The misappropriation of genetic resources and traditional knowledge (TK) through patents (”bio-piracy”) has been a source of major concern to a large number of Members, particularly several developing countries. For this reason, a group of developing countries (Brazil, China, Colombia, Cuba, India, Pakistan, Peru, Thailand, Tanzania, Ecuador, and South Africa — the “Disclosure Group”) last summer proposed amending the TRIPS Agreement to require patent applications to include disclosure of the origin of genetic resources and associated traditional knowledge as well as evidence of prior informed consent and benefit sharing (IP/C/W/474; see BRIDGES Trade BioRes, 16 June 2006, http://www.ictsd.org/biores/06-06-16/story3.htm). They argue that such requirements are necessary to support patent-related obligations that arise from the Convention on Biological Diversity (CBD).

These countries have since repeated their call for making mandatory disclosure requirements part of WTO rules, calling for text-based negotiations to develop a specific amendment. They have been opposed by Members such as Australia, Canada, and New Zealand, which argue that such negotiations would be premature and that even disclosure requirements might not prevent ‘bad patents’ from being granted.

At the latest TRIPS Council meeting on 5 June, the “Disclosure Group” expanded considerably, with Venezuela, the members of the African Group and the members of the Group of Least-Developed Countries (LDCs) announcing their support for the proposal.

Apart from that, the discussion followed a familiar pattern.
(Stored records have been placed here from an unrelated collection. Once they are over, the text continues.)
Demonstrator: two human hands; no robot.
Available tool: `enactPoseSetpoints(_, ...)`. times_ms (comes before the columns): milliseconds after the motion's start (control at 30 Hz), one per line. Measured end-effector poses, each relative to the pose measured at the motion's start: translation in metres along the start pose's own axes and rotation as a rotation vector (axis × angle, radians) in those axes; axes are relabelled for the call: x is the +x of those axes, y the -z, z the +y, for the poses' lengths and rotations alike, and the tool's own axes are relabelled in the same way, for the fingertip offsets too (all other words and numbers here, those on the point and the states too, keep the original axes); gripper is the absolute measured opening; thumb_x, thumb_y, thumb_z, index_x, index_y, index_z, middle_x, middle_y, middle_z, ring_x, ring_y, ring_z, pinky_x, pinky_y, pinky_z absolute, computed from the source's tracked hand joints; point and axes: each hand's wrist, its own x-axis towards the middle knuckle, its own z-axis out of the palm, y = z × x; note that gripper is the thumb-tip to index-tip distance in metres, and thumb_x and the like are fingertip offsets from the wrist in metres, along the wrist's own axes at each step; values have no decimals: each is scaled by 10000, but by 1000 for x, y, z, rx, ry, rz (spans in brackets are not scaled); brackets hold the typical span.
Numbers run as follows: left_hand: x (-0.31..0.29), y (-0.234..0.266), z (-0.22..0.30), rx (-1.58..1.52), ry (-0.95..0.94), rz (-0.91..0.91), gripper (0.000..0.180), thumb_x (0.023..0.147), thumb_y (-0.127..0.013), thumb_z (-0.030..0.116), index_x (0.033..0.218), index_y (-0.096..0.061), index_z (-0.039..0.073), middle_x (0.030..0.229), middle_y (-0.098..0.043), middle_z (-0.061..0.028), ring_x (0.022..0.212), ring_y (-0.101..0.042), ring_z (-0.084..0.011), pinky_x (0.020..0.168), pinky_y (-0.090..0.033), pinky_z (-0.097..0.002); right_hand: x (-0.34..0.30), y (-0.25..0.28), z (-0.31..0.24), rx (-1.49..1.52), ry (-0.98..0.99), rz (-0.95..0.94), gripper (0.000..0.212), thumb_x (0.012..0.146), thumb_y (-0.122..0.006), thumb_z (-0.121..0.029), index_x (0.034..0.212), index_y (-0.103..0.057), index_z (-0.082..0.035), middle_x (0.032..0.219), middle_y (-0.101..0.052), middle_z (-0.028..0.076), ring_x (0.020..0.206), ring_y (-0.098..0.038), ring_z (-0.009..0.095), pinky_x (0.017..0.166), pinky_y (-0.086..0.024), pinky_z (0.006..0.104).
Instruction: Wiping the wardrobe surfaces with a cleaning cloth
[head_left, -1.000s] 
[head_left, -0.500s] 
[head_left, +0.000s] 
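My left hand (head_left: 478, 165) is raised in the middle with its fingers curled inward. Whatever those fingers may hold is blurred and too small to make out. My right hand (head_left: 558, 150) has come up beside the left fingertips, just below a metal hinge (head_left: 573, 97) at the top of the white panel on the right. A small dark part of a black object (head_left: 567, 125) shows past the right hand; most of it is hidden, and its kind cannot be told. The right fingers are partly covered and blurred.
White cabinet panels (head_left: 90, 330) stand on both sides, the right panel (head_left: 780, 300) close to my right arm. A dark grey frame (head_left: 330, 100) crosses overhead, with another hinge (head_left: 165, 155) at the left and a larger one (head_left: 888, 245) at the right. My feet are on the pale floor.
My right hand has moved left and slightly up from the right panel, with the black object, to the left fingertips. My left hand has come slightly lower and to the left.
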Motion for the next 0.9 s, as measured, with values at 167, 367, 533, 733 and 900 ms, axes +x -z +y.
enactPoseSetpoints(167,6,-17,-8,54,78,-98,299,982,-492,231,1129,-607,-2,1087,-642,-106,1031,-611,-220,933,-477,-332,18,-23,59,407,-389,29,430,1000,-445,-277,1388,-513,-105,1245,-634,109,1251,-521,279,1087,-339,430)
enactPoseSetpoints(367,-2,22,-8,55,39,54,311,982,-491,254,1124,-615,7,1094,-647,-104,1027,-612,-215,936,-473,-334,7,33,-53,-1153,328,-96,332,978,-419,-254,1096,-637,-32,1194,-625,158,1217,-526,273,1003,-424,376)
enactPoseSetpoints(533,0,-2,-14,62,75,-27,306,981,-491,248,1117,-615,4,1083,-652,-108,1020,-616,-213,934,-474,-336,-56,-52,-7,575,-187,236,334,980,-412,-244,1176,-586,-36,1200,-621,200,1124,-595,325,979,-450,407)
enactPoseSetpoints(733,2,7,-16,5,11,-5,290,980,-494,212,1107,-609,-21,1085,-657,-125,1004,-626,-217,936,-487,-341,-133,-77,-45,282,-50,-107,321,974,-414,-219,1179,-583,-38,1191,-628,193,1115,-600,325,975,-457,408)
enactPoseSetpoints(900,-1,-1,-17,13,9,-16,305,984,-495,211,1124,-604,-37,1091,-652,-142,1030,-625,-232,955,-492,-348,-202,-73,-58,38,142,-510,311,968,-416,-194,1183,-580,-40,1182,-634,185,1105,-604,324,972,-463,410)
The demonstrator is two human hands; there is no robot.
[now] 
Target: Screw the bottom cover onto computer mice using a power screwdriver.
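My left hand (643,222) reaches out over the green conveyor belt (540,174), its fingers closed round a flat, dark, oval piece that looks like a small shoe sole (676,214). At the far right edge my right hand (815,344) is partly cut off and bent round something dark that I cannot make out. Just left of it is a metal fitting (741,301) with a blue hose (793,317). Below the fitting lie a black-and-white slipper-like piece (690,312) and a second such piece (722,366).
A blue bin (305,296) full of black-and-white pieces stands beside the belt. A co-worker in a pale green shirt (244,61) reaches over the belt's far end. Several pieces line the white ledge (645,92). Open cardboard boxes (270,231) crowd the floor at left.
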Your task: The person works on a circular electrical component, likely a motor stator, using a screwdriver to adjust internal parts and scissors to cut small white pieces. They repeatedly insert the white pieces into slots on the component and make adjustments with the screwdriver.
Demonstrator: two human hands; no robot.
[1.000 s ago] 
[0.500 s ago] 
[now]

Australia, Canada, and New Zealand said that more facts-based discussions on concrete cases of misappropriation were necessary. Japan and the US underlined their opposition to any TRIPS amendment on disclosure, saying that there is no contradiction between the WTO agreement and the CBD.

Norway supported the Disclosure Group’s call for text-based negotiations, pointing to its own similar proposal for an amendment (IP/W/473). Instead of patent revocation, the Norwegians would sanction patent applicants that fail to meet disclosure requirements outside the outside the patent system. Several countries in the Disclosure Group welcomed the Norwegian approach as a step in the right direction.

Finally, the EU reiterated its call for disclosure requirements to be negotiated outside the WTO, at the World Intellectual Property Organisation.

Brazil said that Members’ political will to engage in negotiations on disclosure as part of the Doha Round negotiations was growing. According to the Brazilian delegate, technical discussions would be pursued in informal consultations rather than at the meetings of the TRIPS Council.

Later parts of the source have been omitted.